After a 12-year NASA career that included 211 days in space, Helms returned to the U.S. Air Force in July 2002 to take a position at HQ USAF Space Command. After a stint as the division chief of the Space Superiority Division of the Requirements Directorate of Air Force Space Command in Colorado Springs, Colorado, she served as vice commander of the 45th Space Wing at Patrick Air Force Base near Cape Canaveral, Florida. She then served as deputy director of operations (Technical Training) for Air Education and Training Command at Randolph Air Force Base near San Antonio, Texas. Helms served on the Return To Flight task group after the Columbia accident. She was promoted to brigadier general in June 2006 and became commander of the 45th Space Wing on the same day of her promotion.

Helms was promoted to major general in August 2009. She served as the director of plans and policy, U.S. Strategic Command, Offutt Air Force Base, Nebraska. She was directly responsible to the U.S. Strategic Command commander for the development and implementation of national security policy and guidance; military strategy and guidance; space and weapons employment concepts and policy; and joint doctrine as they apply to the command and the execution of its missions. She was also responsible for the development of the nation's strategic war plan, strategic support plans for theater combatant commanders and contingency planning for the global strike mission.

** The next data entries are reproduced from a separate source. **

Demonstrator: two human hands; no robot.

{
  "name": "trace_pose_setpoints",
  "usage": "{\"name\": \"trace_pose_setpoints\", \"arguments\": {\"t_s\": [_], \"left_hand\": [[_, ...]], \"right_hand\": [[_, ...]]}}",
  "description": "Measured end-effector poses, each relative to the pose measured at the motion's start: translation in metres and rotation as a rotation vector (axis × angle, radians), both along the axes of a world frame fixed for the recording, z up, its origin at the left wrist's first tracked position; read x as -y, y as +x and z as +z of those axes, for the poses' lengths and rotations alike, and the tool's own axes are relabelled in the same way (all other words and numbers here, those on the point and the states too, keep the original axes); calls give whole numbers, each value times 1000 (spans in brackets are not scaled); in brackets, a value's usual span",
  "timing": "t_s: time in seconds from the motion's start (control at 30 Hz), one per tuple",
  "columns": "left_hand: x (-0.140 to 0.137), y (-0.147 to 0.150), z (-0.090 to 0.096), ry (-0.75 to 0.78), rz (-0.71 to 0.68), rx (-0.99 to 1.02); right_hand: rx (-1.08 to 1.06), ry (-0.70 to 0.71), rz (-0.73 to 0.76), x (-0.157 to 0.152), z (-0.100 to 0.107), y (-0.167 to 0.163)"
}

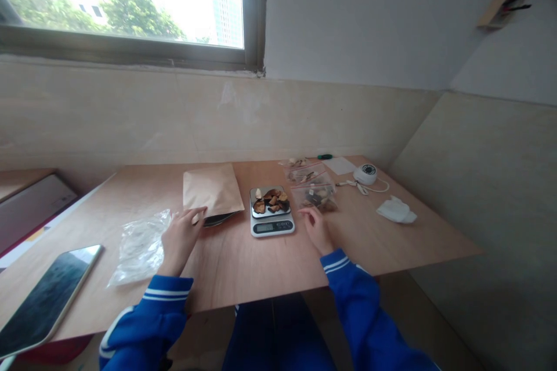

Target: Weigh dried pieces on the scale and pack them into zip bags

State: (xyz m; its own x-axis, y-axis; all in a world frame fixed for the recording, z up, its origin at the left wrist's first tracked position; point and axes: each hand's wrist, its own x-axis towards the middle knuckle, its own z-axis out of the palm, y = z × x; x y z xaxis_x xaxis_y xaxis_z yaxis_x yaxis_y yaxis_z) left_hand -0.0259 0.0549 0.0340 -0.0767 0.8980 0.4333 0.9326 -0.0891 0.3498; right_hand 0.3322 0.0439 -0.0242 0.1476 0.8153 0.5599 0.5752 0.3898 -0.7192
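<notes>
My left hand point(179, 239) is at the near left corner of a brown paper pouch point(213, 188), fingers on top and thumb at its edge, pinching it. Under the near edge of the pouch a dark, round-edged thing point(220, 219) sticks out, mostly covered. To the right stands a small white digital scale point(272, 228); dried brown slices point(273, 200) and one pale piece lie on its metal plate. My right hand point(317, 229) hovers or rests just right of the scale, fingers partly stretched and apart, holding nothing visible. Near its fingertips is a clear zip bag point(317, 196) with dark dried pieces.
Further zip bags point(308, 174) lie behind it. At the right are a white round device point(365, 173) with a cable, a crumpled white tissue point(395, 210) and a paper sheet point(339, 165). A clear plastic bag point(141, 249) and a phone point(50, 295) lie left.
</notes>
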Motion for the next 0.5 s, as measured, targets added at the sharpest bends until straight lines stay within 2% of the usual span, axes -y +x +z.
{"name": "trace_pose_setpoints", "arguments": {"t_s": [0.07, 0.1, 0.23, 0.33, 0.4, 0.5], "left_hand": [[1, -8, -7, 15, -88, -10], [4, -12, -9, 30, -85, 4], [22, -33, -16, 57, 171, 62], [31, -51, -25, -42, 248, 39], [32, -59, -31, -68, 223, 35], [29, -59, -35, -25, 170, 52]], "right_hand": [[-4, -1, -7, 0, 1, 0], [-4, 1, -9, 0, 1, 0], [-1, 3, -14, 1, 2, -1], [7, -17, -7, 1, 2, -1], [16, -28, 2, 2, 0, -1], [21, -27, 19, 1, -2, -1]]}}
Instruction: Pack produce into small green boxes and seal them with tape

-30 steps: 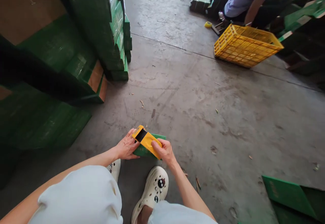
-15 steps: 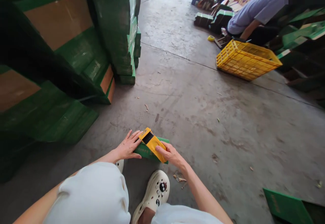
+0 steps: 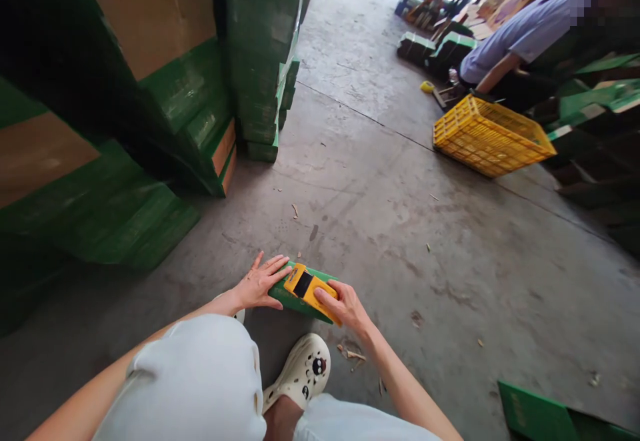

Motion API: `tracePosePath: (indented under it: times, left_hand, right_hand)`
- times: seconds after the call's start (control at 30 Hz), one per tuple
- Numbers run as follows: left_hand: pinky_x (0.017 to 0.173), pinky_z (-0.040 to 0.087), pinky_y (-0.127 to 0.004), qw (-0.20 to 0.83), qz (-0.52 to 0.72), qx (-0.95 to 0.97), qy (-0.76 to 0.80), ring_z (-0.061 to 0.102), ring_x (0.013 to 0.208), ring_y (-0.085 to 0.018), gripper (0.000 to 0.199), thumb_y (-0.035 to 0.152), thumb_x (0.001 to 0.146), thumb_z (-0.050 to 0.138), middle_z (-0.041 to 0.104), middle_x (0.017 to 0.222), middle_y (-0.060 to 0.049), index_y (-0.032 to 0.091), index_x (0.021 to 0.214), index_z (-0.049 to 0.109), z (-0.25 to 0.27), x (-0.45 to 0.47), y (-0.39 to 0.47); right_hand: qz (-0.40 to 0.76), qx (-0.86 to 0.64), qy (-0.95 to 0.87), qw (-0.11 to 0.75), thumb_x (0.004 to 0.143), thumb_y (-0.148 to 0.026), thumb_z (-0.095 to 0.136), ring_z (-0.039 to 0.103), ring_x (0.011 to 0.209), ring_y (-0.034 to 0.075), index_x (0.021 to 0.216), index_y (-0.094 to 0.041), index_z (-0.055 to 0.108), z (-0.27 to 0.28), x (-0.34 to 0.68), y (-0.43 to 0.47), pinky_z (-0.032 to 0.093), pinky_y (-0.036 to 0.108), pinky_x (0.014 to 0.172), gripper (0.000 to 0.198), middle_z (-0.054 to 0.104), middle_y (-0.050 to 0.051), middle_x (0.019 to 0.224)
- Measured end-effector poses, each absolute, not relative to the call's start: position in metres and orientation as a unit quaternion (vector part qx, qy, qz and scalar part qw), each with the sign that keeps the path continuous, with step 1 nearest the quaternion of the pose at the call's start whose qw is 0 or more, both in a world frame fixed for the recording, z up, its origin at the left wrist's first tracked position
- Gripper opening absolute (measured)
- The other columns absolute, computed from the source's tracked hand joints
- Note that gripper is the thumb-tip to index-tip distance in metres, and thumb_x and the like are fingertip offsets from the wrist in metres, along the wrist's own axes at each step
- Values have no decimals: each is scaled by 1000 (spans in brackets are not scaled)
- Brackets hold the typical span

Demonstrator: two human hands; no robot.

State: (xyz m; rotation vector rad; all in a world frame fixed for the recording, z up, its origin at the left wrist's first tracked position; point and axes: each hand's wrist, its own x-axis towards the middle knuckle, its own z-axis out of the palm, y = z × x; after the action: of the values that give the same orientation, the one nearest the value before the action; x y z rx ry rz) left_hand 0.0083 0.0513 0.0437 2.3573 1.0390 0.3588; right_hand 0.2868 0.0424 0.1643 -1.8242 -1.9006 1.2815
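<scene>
A small green box (image 3: 320,273) sits on the floor just in front of my feet. My left hand (image 3: 261,285) lies flat on its left end, fingers spread. In my right hand (image 3: 345,304) is a yellow hand-held tool (image 3: 296,278) with a black middle section; its exact kind does not show clearly. The thumb presses on top of its near end while the fingers wrap its side. The tool lies along the top of the box, covering part of it, and its far end comes close to my left fingertips.
Stacked green and brown cartons (image 3: 175,87) rise at the left. A yellow crate (image 3: 493,137) stands ahead right beside a crouching person (image 3: 525,31). Another green box (image 3: 537,411) lies at the lower right. Small scraps (image 3: 353,354) litter the concrete floor.
The yellow tool has shifted slightly right along the box, at a flatter angle. My left hand stays spread on the box end. The view has turned a little to the left.
</scene>
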Motion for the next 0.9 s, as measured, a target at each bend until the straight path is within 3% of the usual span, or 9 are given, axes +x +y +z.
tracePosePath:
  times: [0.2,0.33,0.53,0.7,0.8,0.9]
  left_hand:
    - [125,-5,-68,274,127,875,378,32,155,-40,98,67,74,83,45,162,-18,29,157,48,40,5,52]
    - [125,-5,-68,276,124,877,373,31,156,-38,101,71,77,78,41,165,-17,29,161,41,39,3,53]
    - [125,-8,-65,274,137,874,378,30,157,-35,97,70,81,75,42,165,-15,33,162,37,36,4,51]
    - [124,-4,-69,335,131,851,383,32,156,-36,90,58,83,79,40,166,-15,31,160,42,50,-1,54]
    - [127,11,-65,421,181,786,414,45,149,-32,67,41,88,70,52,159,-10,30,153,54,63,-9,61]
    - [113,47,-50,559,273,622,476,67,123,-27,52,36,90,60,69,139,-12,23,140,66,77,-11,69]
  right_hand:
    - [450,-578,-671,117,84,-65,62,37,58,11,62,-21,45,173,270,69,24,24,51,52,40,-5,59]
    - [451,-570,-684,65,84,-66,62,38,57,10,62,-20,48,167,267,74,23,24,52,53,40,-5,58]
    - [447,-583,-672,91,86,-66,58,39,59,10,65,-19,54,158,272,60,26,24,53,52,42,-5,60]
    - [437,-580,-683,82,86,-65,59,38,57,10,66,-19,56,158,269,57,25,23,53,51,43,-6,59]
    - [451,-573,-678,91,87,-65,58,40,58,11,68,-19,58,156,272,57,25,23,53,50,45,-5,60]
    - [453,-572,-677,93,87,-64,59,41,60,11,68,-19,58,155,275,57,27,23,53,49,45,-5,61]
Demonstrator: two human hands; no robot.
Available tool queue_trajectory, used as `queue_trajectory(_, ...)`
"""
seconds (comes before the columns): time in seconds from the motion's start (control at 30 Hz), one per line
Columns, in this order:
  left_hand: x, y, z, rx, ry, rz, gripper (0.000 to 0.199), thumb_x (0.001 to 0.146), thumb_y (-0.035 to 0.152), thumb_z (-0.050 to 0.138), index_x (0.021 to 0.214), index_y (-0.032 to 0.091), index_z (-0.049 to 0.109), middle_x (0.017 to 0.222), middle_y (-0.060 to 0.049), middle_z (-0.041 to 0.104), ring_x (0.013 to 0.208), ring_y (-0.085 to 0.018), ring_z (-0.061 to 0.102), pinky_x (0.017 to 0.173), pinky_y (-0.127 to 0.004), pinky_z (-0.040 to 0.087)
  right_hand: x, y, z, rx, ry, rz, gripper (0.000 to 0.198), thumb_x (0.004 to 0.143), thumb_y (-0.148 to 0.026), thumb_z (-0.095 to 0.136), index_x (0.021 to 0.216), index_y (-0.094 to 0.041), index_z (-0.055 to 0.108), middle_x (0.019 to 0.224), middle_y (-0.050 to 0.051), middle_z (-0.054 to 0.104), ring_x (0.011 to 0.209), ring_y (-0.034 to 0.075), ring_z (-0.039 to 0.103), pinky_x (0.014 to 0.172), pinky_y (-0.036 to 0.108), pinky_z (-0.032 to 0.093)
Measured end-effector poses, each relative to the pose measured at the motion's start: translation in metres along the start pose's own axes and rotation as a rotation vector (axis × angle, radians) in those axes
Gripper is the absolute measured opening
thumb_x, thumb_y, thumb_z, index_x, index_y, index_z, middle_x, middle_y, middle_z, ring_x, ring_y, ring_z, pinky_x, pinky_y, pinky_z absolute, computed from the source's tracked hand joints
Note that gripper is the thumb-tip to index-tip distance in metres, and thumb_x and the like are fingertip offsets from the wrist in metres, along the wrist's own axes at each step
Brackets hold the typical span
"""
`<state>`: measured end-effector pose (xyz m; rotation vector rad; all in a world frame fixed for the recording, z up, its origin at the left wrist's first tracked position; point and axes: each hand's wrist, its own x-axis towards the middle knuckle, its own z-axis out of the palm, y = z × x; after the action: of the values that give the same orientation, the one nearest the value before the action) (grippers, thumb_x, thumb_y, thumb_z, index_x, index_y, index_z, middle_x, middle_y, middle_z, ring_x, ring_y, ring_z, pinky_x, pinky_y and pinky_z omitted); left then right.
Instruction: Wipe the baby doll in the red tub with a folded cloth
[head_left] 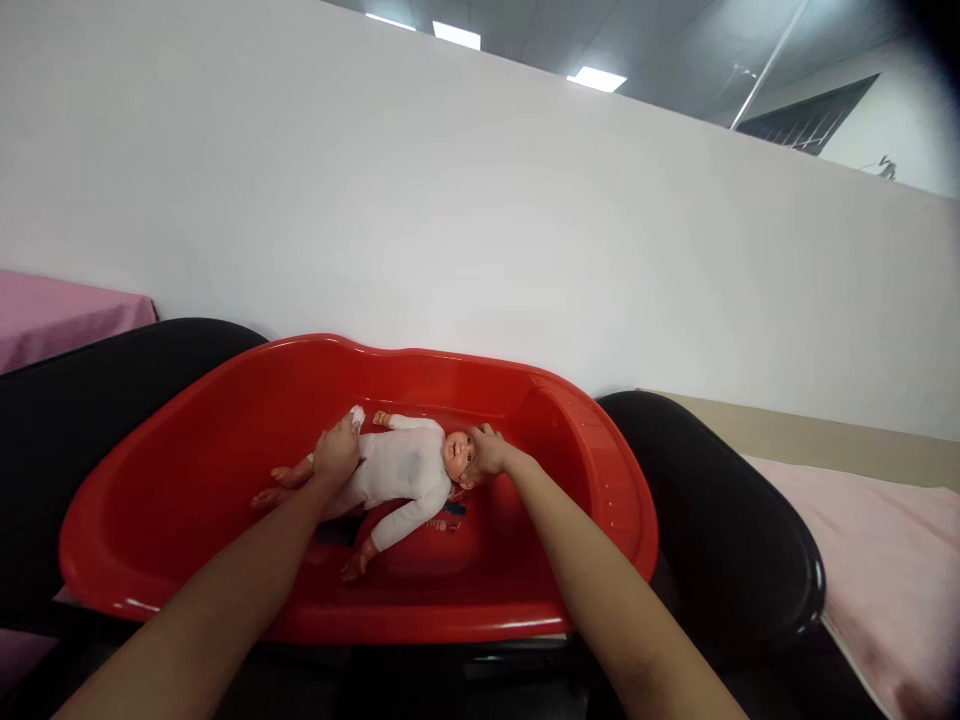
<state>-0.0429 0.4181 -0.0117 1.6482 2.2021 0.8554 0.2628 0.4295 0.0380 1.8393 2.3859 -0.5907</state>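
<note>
A baby doll (401,465) with a white body and white sleeves lies on its back in a red baby bathtub (420,625), head to the right and feet to the left. My right hand (491,450) is curled around the crown of the doll's head. Over the doll's hips and upper legs, my left hand (337,447) is closed on a small white cloth (358,413), whose crumpled end sticks out above the fingers. My left hand and forearm hide part of the doll's legs.
Black rounded surfaces (731,515) flank the tub on both sides. A pale wall (420,200) stands directly behind it. Pink cloth (855,560) covers a surface at the right, and another pink cloth (71,315) shows at the far left.
</note>
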Motion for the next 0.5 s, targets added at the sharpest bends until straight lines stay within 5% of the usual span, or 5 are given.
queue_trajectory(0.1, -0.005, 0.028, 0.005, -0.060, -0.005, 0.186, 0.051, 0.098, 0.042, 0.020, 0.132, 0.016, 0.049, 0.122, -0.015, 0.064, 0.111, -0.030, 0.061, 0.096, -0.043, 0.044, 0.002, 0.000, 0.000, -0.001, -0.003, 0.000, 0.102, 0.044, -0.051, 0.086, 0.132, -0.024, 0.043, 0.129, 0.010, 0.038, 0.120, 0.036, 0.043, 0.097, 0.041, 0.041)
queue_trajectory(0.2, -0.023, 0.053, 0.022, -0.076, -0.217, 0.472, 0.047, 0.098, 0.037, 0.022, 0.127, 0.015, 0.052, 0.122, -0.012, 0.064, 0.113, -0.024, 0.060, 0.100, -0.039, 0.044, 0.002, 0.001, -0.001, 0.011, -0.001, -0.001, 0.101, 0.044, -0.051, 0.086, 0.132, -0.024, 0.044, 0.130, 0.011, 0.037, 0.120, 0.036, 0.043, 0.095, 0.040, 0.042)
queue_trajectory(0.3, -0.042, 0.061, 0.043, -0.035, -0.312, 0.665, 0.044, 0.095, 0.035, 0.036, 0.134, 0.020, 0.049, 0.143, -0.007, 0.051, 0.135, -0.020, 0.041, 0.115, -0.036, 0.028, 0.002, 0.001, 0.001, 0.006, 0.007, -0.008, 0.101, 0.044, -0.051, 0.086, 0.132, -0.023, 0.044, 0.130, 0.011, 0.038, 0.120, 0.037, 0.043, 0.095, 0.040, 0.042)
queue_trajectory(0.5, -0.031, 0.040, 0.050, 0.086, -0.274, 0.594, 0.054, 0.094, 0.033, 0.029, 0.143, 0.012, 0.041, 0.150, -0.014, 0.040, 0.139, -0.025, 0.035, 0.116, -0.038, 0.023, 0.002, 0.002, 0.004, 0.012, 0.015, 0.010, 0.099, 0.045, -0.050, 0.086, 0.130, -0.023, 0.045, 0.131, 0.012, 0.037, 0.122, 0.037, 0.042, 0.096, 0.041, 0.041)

In January 2011, Helms was promoted to lieutenant general and assumed duties as commander, 14th Air Force (Air Forces Strategic), Air Force Space Command and commander, Joint Functional Component Command for Space, US Strategic Command

As a flight test engineer, Helms has flown in 30 different types of U.S. and Canadian military aircraft.

In 2013, Helms was nominated by President Barack Obama to become vice commander of the Air Force Space Command. Senator Claire McCaskill placed a permanent hold on the nomination because Helms had dismissed a charge of a sexual assault and punished the accused on a lesser charge leading to his dismissal from the USAF, in her role as the General Court-Martial Convening Authority, who is required to review all findings. As Helms's lawyer explained, Helms felt the prosecution had failed to prove its case beyond a reasonable doubt. Obama eventually withdrew Helms's nomination and she retired from the Air Force in 2014.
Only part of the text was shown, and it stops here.